Она порывисто обняла его за шею и прижалась, прильнула всем телом, чувствуя, как закипают на глазах, текут по щекам горячие слезы.

Он целовал ее колючую макушку, осторожно касался губами розовой полоски шрама, и его затопляла беспредельная, пронзительная нежность. Не та темная, неуправляемая сила, что влекла, толкала его к Гале, а жгучая, до сердечной боли потребность уберечь, пожалеть, защитить…

Сима шмыгнула носом, взяла протянутый платок и спряталась за ним, смущенная своим бурным порывом.

— Ты уже позавтракал?

— Я не смог получить здесь места.

— И… как же теперь?.. — испуганно взметнулись мокрые стрелки ресниц.

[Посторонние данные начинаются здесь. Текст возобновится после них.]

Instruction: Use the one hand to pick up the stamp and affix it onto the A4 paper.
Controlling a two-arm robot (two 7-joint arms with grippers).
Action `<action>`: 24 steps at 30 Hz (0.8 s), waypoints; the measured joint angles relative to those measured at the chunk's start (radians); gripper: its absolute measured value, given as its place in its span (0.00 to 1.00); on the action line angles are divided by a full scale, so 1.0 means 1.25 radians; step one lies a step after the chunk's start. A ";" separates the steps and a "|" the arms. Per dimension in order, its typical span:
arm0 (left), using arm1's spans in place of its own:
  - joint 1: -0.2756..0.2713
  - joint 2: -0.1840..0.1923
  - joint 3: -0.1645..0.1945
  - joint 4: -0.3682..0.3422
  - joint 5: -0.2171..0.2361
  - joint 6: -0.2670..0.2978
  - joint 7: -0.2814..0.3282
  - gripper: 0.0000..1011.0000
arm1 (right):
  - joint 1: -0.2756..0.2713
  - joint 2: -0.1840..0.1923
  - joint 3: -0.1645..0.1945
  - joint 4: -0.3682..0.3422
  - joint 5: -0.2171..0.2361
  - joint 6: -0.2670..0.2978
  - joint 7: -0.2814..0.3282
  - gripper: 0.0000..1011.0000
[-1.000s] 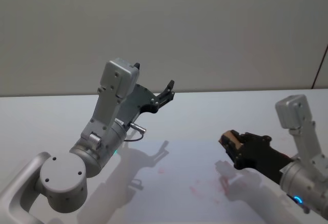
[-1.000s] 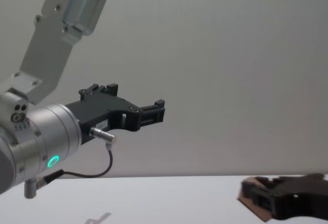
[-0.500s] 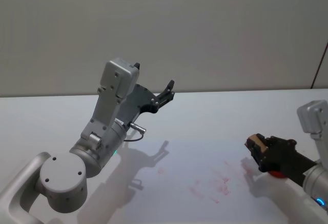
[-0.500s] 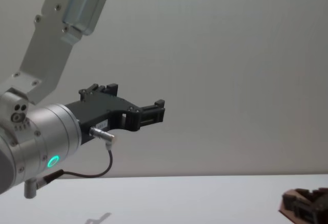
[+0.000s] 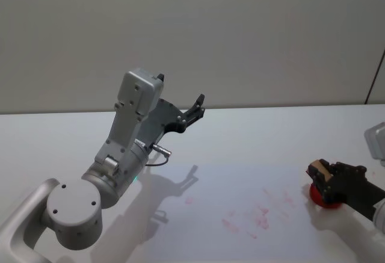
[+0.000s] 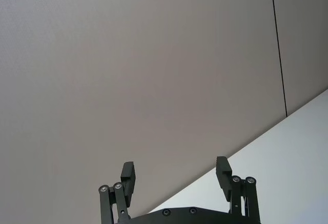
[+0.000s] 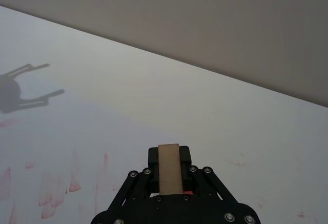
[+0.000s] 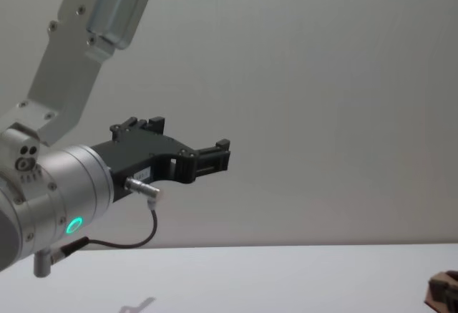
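The right gripper has drawn back toward the right edge of the table over the last second: 1.0 s ago it hung near the middle of the A4 paper, at 0.5 s it was farther right, and now it sits low at the paper's right end. In the chest view its tip has slid to the bottom right corner, where earlier it reached well into the picture. More red ink marks lie uncovered on the sheet than before.

The right arm comes in low from the right, its fingers pointing left and slightly down. They are closed on the stamp: the tan wooden handle stands between them in the right wrist view, and the red round base shows below them in the head view, at the paper's right edge. Whether the base touches the sheet cannot be told.

Farther back, the left gripper is parked, unchanged, raised above the table's left half with the wrist tilted up toward the wall; its 2 fingers are spread wide on nothing. A green light glows on its wrist.

No writing can be read.
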 joint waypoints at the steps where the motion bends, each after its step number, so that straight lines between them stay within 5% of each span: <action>1: 0.000 0.000 0.000 0.000 0.000 0.000 0.000 0.99 | -0.001 0.001 0.001 0.000 0.000 -0.001 0.000 0.21; 24: 0.000 0.000 0.000 0.000 0.000 0.000 0.000 0.99 | -0.011 0.024 0.017 0.019 -0.009 -0.010 -0.012 0.21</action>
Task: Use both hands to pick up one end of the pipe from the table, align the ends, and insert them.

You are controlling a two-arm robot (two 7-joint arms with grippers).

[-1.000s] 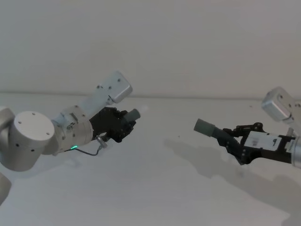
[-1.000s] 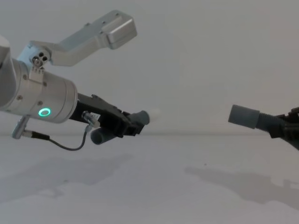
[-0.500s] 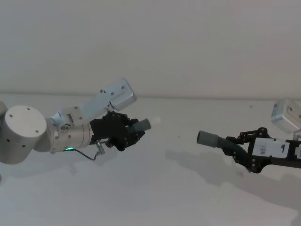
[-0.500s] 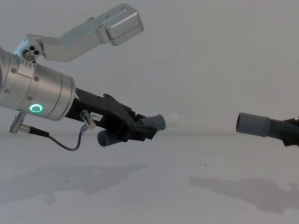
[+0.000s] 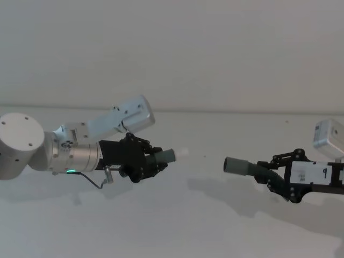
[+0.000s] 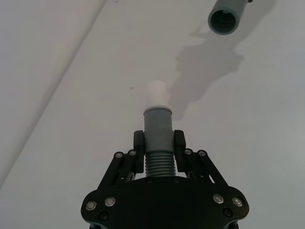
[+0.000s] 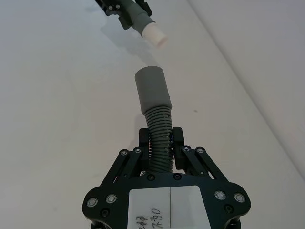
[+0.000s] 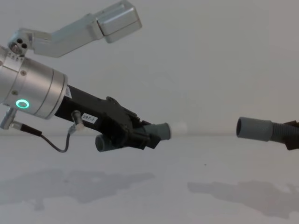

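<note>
We have both pieces up off the bench (image 5: 177, 226) now: our left pincer (image 5: 152, 163) pinching the short tube (image 8: 159, 132) behind its white tip (image 6: 156, 94), our right pincer (image 5: 270, 176) pinching the ribbed hose (image 7: 159, 126) behind the cuff (image 5: 235, 165). That tip points toward the cuff's open mouth, well apart from it, axes nearly in line; from the left wrist the mouth sits off the tube's axis, so we judge a small re-aim comes before closing the gap

Above the worktop (image 5: 177, 226), the left gripper (image 5: 153, 161) holds the short tube (image 5: 165, 156) on the left. The right gripper (image 5: 271, 177) holds the hose (image 7: 158, 129) on the right. The tip (image 5: 184, 153) faces the cuff (image 5: 235, 165), well apart.
</note>
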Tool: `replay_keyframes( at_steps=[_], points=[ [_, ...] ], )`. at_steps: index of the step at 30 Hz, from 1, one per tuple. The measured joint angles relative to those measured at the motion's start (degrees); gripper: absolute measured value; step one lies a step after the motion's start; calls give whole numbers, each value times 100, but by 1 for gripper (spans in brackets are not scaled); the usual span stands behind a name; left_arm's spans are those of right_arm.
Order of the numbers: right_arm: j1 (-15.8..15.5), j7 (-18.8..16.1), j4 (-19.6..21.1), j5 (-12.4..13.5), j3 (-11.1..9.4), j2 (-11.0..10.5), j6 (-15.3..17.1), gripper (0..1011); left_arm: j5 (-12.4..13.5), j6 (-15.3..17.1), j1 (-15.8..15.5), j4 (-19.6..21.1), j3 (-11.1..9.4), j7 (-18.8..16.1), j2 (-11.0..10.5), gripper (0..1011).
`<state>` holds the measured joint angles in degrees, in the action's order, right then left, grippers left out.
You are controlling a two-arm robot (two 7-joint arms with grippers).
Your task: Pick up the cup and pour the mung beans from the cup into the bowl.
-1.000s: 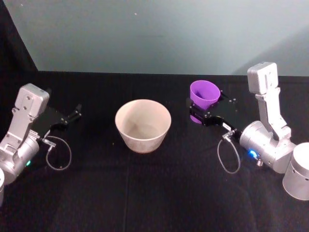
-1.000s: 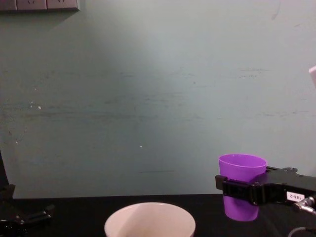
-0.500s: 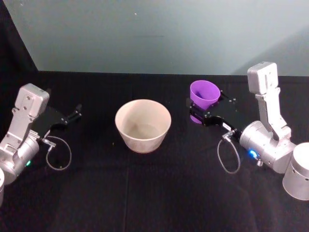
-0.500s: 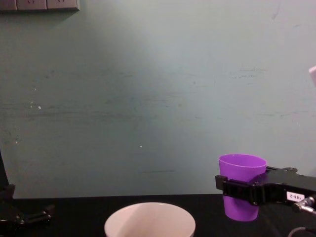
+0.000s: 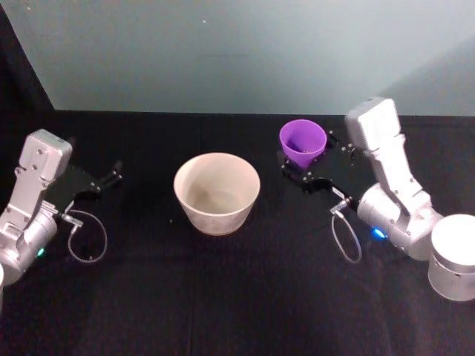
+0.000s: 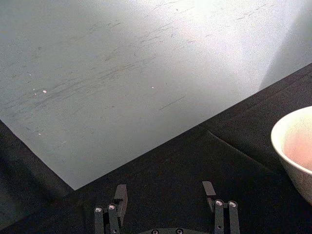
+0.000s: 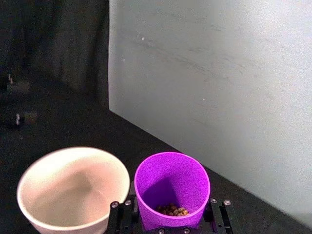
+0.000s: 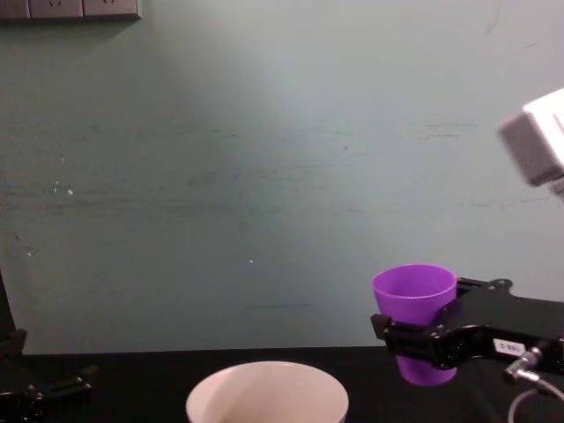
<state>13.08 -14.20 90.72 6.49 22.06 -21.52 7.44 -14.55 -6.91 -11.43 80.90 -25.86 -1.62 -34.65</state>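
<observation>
My right gripper (image 5: pixel 308 165) is shut on the purple cup (image 5: pixel 303 142), holding it upright above the table, right of the bowl (image 5: pixel 217 191). In the chest view the cup (image 8: pixel 415 319) hangs in the black fingers (image 8: pixel 414 338) slightly above and right of the bowl's rim (image 8: pixel 266 389). The right wrist view shows mung beans (image 7: pixel 171 210) at the bottom of the cup (image 7: pixel 172 189), with the cream bowl (image 7: pixel 73 188) close beside it and holding nothing. My left gripper (image 5: pixel 105 178) rests open at the table's left, its fingers (image 6: pixel 120 195) apart, and the bowl's edge (image 6: pixel 294 151) shows in its wrist view.
A black cloth (image 5: pixel 237 297) covers the table, backed by a pale green wall (image 5: pixel 237 52). A power-socket strip (image 8: pixel 70 9) is mounted high on the wall. Cables loop beside each wrist (image 5: pixel 345 237).
My right gripper has lifted the cup and carried it left toward the bowl, with the arm's upper link swinging left too. The left arm shifted slightly.
</observation>
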Motion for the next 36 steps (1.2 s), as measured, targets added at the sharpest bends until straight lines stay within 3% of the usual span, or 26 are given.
replay_keyframes(
  at_steps=[4, 10, 11, 23, 36],
  points=[
    [271, 99, 38, -789, 382, -109, 225, 718, 0, 0, 0, 0, 0, 0, 0, 1000],
    [668, 35, 72, -1591, 809, -175, 529, 718, 0, 0, 0, 0, 0, 0, 0, 1000],
    [668, 35, 72, -1591, 809, -175, 529, 718, 0, 0, 0, 0, 0, 0, 0, 1000],
    [1360, -270, -21, -2916, 1571, -131, 900, 718, 0, 0, 0, 0, 0, 0, 0, 1000],
    [1765, -430, -142, -4192, 2250, -52, 1192, 718, 0, 0, 0, 0, 0, 0, 0, 1000]
  ],
)
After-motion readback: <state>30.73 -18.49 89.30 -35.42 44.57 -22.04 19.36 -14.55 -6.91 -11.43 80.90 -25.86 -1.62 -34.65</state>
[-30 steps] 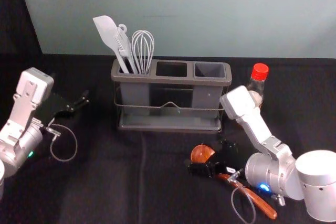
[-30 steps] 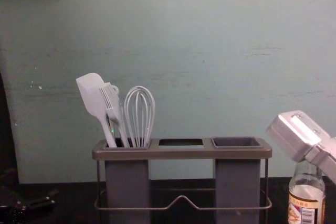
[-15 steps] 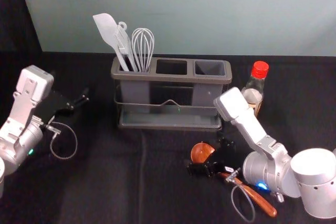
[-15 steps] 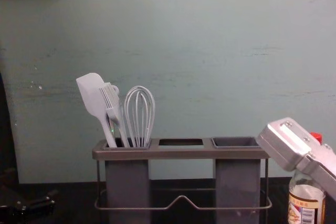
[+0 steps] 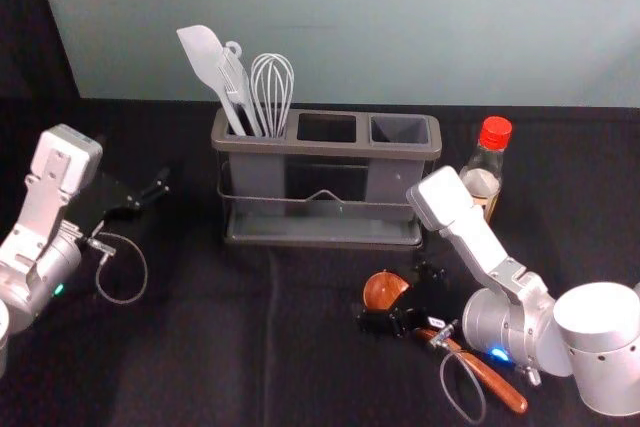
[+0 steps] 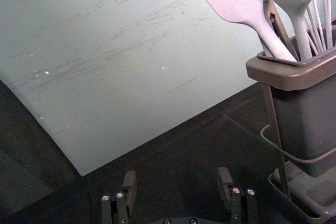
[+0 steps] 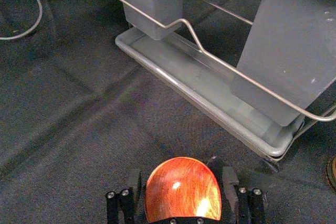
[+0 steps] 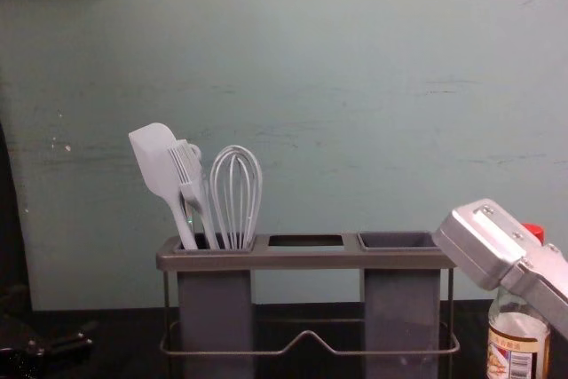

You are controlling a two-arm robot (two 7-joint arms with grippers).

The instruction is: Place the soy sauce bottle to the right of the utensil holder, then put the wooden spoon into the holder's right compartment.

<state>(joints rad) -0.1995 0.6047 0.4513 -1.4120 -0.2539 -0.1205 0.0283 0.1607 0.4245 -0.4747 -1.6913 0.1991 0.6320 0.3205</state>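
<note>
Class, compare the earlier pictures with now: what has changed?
The right arm's raised end has shifted slightly left and dipped, baring more of the soy sauce bottle in the head view. The wooden spoon, utensil holder and left arm look unmoved.

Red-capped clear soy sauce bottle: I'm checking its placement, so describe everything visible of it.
The bottle looks like glass: red cap, clear shoulders, label with a yellow band and barcode. It stands upright on black cloth, right of and apart from the grey utensil holder. The silver right arm partly hides it in the chest view. Nothing grips it.
</note>
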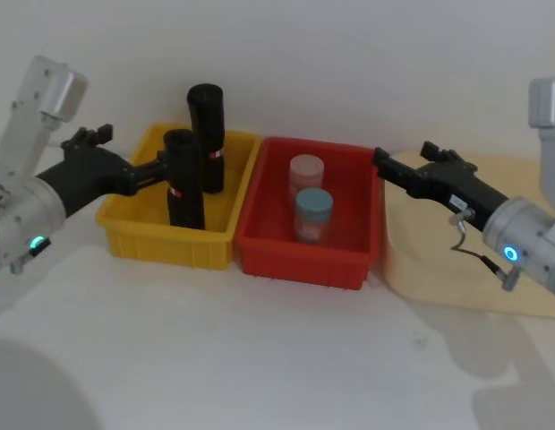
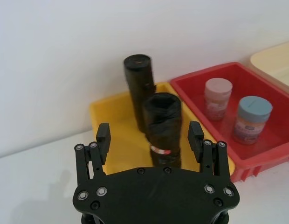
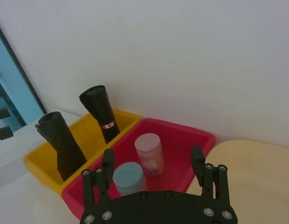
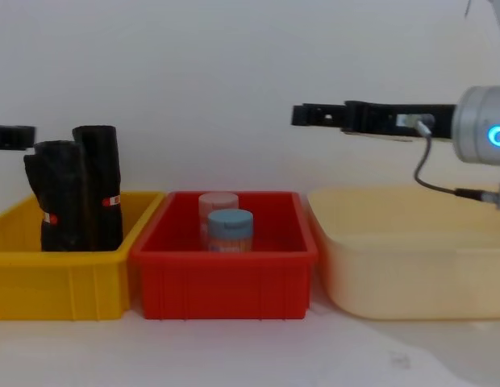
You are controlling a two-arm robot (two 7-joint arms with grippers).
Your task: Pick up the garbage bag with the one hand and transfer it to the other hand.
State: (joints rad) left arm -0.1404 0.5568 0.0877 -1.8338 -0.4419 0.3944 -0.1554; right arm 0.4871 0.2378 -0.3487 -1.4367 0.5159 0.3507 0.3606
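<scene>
Two black rolls stand upright in the yellow bin point(image 1: 161, 240). The nearer garbage bag point(image 1: 183, 179) point(image 2: 162, 126) point(image 4: 60, 193) has a red-and-white label band; the second roll point(image 1: 206, 134) point(image 2: 139, 86) stands just behind it. My left gripper point(image 1: 166, 170) point(image 2: 149, 136), on the green-ringed arm, is open, one finger on each side of the nearer roll with gaps between. My right gripper point(image 1: 382, 160) point(image 3: 152, 161) point(image 4: 302, 115), on the blue-ringed arm, hangs open and holds nothing, above the right rim of the red bin point(image 1: 295, 262).
The red bin holds a pink-lidded jar point(image 1: 306, 176) and a blue-lidded jar point(image 1: 313, 213). A beige tub point(image 1: 439, 269) sits to its right under the right arm. A white wall runs close behind the bins. In front of them lies bare white table.
</scene>
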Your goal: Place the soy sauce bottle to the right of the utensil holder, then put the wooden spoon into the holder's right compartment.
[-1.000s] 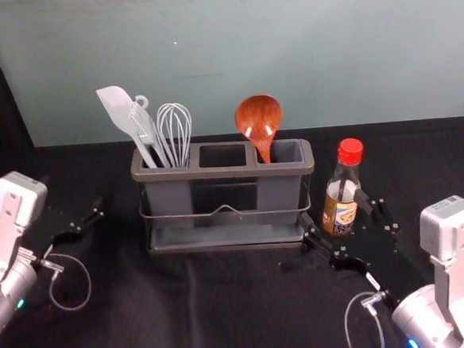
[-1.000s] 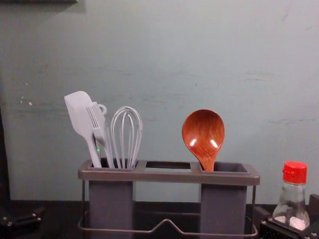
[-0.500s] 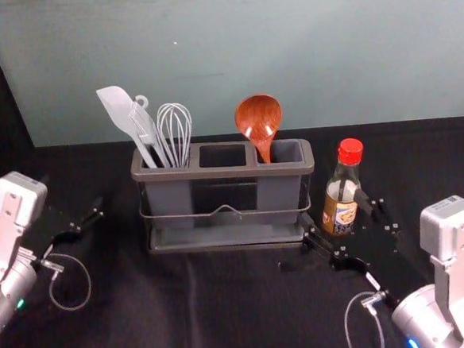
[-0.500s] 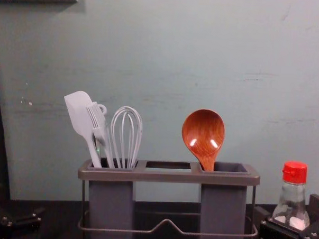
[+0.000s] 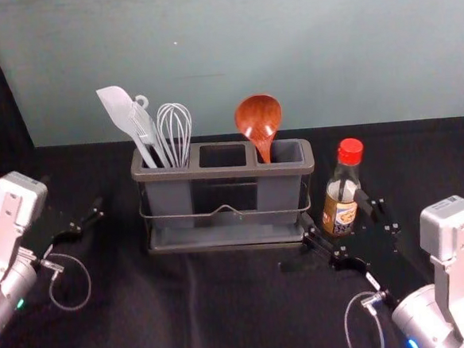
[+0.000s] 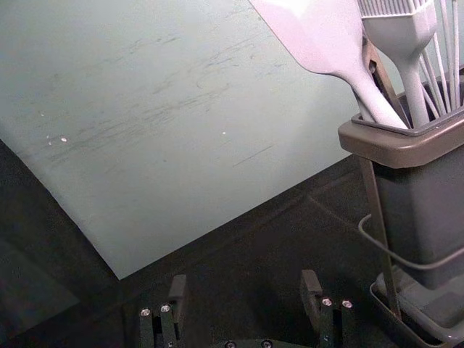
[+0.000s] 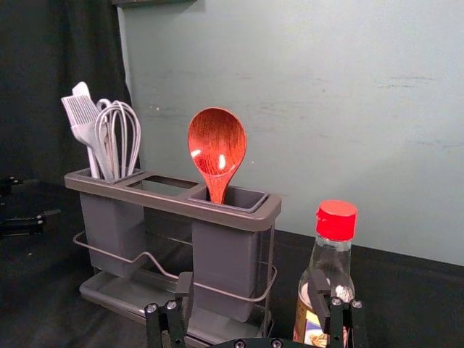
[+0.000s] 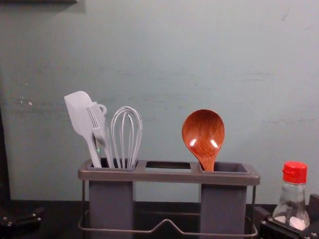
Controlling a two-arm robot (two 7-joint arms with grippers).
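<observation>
The soy sauce bottle, red-capped, stands upright to the right of the utensil holder. Bowl up, the wooden spoon stands in the holder's right compartment. My right gripper is open at the bottle's lower part, one finger on either side in the head view. In its wrist view, the right gripper has a finger overlapping the bottle; contact cannot be judged. My left gripper is parked at the left, and in its own wrist view the left gripper is open with nothing between its fingers.
A spatula, a brush and a whisk stand in the holder's left compartment. The wall rises behind the black-covered table. The holder's wire rail runs across its front.
</observation>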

— Здесь живет бабушка моего друга. Я устроюсь и вернусь. Ты жди меня…

— Я буду ждать…


Странно все-таки устроены люди! Быть счастливыми умеют единицы. Остальные всегда найдут ту единственную причину, ту самую каплю дегтя, сакраментальное «если бы», которое не позволит почить на лаврах. Сима называла это синдромом зубного тюбика. Но сама была из большинства.

Едва за Протасовым закрылась дверь, как она начала корить себя:

— Ну к чему эти слезы? Что за щенячий восторг? Теперь-то он уж точно не сомневается, что ты влюбилась в него по уши, лысая дура!

«А зачем ему сомневаться? — удивился внутренний голос. — Одно то, что он вернулся…»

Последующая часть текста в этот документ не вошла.